◆ **Try it**
Go over the lines below, and when one contains the word "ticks", copy it.

Recorded data Block Start

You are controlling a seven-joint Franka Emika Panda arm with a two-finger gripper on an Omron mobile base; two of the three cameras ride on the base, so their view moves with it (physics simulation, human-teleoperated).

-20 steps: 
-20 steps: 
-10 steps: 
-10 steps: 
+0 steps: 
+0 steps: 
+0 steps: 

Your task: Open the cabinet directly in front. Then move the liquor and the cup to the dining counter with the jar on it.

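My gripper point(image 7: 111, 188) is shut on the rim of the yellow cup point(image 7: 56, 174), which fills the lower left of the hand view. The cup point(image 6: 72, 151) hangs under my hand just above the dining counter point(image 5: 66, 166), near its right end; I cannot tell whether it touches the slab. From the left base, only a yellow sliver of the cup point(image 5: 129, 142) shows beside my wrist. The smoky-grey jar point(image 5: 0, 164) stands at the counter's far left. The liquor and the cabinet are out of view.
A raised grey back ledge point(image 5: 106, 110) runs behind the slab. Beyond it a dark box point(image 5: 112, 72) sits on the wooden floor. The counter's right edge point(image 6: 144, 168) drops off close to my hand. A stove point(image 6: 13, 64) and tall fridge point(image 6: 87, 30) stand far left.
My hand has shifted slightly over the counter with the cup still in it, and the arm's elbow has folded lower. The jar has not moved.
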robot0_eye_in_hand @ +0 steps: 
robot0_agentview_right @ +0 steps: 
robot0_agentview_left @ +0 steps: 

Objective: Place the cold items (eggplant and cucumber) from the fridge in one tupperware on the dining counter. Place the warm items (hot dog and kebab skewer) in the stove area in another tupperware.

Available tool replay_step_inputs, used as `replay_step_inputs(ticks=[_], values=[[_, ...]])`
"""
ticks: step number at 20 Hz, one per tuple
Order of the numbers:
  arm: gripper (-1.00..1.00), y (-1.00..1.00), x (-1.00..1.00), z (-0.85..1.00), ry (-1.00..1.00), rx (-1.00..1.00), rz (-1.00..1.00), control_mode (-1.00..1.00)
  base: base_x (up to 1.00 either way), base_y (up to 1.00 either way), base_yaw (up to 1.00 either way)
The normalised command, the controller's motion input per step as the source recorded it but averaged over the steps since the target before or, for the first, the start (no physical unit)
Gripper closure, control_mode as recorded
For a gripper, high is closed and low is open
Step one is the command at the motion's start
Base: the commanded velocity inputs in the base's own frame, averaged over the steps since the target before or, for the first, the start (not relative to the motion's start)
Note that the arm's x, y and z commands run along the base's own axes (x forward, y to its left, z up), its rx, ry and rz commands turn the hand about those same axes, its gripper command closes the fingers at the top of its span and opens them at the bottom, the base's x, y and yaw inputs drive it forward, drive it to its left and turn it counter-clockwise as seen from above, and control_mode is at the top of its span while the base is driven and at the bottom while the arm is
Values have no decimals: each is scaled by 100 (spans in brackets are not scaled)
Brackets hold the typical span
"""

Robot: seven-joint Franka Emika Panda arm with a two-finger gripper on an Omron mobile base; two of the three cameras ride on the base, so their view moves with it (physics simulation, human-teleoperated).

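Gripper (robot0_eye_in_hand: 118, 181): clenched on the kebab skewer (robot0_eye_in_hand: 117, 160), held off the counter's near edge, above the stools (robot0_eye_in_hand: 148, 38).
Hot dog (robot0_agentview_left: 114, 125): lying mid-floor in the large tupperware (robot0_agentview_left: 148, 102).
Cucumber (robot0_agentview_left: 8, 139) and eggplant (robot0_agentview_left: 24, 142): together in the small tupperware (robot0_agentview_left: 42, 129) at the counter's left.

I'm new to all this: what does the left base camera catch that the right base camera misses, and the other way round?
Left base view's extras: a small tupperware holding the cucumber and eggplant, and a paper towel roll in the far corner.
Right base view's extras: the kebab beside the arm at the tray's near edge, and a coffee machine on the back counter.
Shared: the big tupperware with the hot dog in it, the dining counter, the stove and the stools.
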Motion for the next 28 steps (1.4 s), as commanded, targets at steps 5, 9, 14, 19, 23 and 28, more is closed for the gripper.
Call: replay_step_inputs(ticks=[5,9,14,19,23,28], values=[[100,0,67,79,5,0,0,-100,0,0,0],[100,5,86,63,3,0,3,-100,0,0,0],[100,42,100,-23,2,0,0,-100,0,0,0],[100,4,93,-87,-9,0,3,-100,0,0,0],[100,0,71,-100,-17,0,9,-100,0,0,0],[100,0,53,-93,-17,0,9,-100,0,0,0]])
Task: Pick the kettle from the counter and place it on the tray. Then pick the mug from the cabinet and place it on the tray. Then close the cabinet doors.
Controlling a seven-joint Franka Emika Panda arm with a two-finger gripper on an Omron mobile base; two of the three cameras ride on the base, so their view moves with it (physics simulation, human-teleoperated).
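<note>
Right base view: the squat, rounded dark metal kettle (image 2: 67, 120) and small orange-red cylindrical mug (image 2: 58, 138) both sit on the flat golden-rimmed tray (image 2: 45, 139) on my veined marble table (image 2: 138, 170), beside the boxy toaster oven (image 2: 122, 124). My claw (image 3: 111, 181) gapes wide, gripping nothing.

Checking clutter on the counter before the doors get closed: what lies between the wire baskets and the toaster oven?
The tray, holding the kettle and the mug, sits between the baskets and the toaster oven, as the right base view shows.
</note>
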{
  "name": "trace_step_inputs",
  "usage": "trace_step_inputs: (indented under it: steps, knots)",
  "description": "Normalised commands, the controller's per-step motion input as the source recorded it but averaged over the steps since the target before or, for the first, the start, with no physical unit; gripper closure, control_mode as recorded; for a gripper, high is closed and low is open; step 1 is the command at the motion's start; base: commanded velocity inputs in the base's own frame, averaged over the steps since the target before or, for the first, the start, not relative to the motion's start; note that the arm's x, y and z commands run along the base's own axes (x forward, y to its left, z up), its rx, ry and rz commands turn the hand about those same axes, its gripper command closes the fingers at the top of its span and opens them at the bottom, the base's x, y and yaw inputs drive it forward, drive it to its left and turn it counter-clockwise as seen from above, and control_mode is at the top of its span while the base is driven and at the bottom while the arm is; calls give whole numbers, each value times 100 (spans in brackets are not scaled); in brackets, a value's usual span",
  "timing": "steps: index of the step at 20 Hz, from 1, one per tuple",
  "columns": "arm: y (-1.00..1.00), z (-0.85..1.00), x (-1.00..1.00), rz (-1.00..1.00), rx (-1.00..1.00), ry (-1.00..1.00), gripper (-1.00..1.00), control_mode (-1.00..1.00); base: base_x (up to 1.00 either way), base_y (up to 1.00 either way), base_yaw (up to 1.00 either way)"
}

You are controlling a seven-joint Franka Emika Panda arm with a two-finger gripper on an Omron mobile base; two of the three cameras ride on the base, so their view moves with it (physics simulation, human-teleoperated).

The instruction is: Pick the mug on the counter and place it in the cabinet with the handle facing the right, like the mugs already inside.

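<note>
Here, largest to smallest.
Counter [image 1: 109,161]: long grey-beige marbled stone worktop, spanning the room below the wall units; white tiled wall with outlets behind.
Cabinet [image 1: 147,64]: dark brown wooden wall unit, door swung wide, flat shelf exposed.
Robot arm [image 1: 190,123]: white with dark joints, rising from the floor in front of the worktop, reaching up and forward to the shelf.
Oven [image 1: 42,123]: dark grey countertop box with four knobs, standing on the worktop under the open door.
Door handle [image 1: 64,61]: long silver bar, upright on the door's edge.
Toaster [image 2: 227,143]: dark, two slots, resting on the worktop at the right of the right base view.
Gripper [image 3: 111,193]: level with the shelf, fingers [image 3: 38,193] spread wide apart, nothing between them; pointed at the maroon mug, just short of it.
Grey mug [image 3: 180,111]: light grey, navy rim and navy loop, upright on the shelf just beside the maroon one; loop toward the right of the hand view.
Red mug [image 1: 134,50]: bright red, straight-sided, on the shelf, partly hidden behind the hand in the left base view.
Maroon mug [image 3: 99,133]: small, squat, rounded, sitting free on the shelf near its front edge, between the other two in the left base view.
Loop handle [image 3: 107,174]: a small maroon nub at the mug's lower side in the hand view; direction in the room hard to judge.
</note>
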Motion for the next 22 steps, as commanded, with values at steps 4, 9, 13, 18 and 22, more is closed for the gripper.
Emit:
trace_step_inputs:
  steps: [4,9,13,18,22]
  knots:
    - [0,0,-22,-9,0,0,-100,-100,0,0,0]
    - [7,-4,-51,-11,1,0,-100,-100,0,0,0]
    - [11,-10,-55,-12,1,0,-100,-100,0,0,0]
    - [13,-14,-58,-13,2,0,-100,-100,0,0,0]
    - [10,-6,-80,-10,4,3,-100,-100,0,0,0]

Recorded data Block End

◆ **Final answer**
Available tool replay_step_inputs, used as `replay_step_inputs(ticks=[_], values=[[_, ...]])`
ticks: step number at 20 Hz, one per tuple
Call: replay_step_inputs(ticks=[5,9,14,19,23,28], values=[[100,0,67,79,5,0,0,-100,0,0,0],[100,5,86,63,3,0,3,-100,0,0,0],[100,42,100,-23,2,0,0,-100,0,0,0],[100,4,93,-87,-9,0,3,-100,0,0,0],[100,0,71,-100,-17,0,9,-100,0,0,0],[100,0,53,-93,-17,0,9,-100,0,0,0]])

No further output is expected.